# "Kayeson" of Kaye & Son(s)



## simonb

I sailed one-way on the "Kayeson" from the Mersey to Kuwait in Sept. 1963. "Supernumary" obvously, but we worked. Oh Yes, did we! But the accomodation was great - we got to stay in the Owner's suite !
Was on my way to Sarawak to do VSO. Kaye & Son(s) had offered free passage to VSO Volunteers. There were four of us.

My memory and brief research (one pic found) was that this as the only ship owned by the Company.

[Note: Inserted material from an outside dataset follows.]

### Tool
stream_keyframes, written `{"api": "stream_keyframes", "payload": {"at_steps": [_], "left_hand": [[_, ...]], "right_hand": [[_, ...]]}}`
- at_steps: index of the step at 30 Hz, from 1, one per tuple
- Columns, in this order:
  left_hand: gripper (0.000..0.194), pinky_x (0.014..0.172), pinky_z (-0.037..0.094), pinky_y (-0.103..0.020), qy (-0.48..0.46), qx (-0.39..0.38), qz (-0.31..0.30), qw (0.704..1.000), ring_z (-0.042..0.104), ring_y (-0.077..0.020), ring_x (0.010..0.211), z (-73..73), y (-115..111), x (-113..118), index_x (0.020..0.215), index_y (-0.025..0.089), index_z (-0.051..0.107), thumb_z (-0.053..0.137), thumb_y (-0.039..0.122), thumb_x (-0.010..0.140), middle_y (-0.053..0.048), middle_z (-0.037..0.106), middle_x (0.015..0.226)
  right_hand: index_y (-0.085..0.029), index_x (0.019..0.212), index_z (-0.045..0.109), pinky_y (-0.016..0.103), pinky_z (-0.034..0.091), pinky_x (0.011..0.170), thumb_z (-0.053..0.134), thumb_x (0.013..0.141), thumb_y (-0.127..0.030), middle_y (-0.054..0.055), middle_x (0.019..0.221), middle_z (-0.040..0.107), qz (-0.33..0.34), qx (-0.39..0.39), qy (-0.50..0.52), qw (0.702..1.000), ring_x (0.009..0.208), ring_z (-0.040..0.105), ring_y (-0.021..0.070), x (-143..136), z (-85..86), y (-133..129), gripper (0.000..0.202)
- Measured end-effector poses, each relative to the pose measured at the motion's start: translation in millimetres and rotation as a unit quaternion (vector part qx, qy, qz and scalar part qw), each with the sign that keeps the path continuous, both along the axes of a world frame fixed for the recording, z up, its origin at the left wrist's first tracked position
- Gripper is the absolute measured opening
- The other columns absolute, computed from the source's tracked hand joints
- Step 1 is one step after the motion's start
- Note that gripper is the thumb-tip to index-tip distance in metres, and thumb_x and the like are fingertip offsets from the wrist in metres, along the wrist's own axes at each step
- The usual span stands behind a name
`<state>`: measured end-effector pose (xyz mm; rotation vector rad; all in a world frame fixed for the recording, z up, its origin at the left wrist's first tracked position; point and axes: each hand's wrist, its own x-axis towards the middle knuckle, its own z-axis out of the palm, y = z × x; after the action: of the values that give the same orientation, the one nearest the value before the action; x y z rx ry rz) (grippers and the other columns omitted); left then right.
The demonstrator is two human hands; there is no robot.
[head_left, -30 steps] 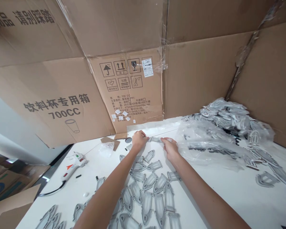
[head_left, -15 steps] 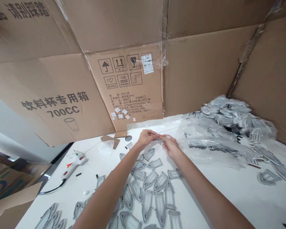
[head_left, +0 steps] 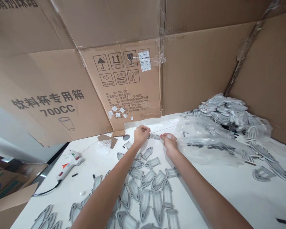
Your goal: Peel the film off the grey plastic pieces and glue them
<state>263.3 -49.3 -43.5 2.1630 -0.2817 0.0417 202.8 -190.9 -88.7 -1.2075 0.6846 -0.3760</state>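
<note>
While pinched at each end, grey piece (head_left: pixel 154 136) long axis level, left hand (head_left: pixel 141 135) to right hand (head_left: pixel 169 143); both fingers closed on it.

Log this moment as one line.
left hand: pinching grey piece | right hand: pinching same piece | below: loose grey pieces | glue gun: untouched

Far side's walled off by the cardboard boxes (head_left: pixel 124 79), bag pile (head_left: pixel 224 127) clogs the right, grey pieces (head_left: pixel 152 187) litter near-middle; near-right table (head_left: pixel 240 194) is open.
</note>
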Motion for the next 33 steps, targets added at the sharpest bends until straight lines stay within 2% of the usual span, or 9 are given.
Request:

Any info and / or pics welcome.

Simonb


----------



## Bruce Carson

A short history may be found here:
http://www.benjidog.co.uk/allen/index_files/Page5014.htm
There was a previous ship of the same name, lost with her crew of 38 during WWII. 
Here are pictures of the ship you're looking for:
http://www.shawsavillships.co.uk/kayeson.htm
http://www.dunn247.co.uk/Page 282/Page 282 003.jpg


----------



## fred henderson

*Kayeson*

Kayeson was launched by Hawthorn Leslie in 1960, during my time at Hebburn shipyard. She was their Ship Number 743. It is great to see the Dunn photo of her fitting out. The ship outboard of her is most probably Ship 740, Clymene, which despite her contract number was launched after Kayeson.

Fred(Thumb)


----------



## non descript

The only records I have are that *Kayeson *delivered to her Owners during 1961, but I have no record of the exact date; whilst our good friend *Clymene* was launched 19-12-1960 and delivered to Hadleys in July 1961 – on this basis the ship could indeed be the relative of the _“world’s favourite tanker” _ (Jester) – but the only worry in my mind would be the extensive white paint at the bow. - I will try and work a bit harder to confirm Fred's good, and almost certainly correct observation.
(Thumb) 
Mark


----------



## non descript

Well, that was unwise, as *Clymene*, as shown *here* had a magnificient white bow... I am thinking that Fred is likely to be 100pct correct.
(Thumb) 
Mark


----------



## fred henderson

We shipbuilders have no control over the things you guys do to our work after you take delivery![=P] 

Fred(Thumb)


----------



## non descript

fred henderson said:


> We shipbuilders have no control over the things you guys do to our work after you take delivery![=P]
> 
> Fred(Thumb)


Yes, I have seen those sticky labels they put on ships at delivery: *“Please take care of your new ship, always keep it in water of SG 1.025 and well away from sharp objects and the bottom of the sea; the builders can take no responsibility for damage arising from a failure to follow the manufacturer’s instructions. Please keep the original packing should you need to return your ship to the yard for any reason”*

PS. I think we can be reasonably certain that the vessel Fred suggests is *Clymene*, is indeed that fine ocean greyhound unless of course anyone knows different. (Jester) 
Mark


----------



## Bob Dark

Simon
If you go to www.shipspotting.com and enter Kayeson in the search box you should come up with a couple of pics of said ship.

Good luck

Bob Dark


----------



## Bombersman

fred henderson said:


> Kayeson was launched by Hawthorn Leslie in 1960, during my time at Hebburn shipyard. She was their Ship Number 743. It is great to see the Dunn photo of her fitting out. The ship outboard of her is most probably Ship 740, Clymene, which despite her contract number was launched after Kayeson.
> 
> Fred(Thumb)


That ship on the stocks in the background was very likely the *Linkmoor*, launched in early summer 1961 shortly before the Clymene went on sea trials.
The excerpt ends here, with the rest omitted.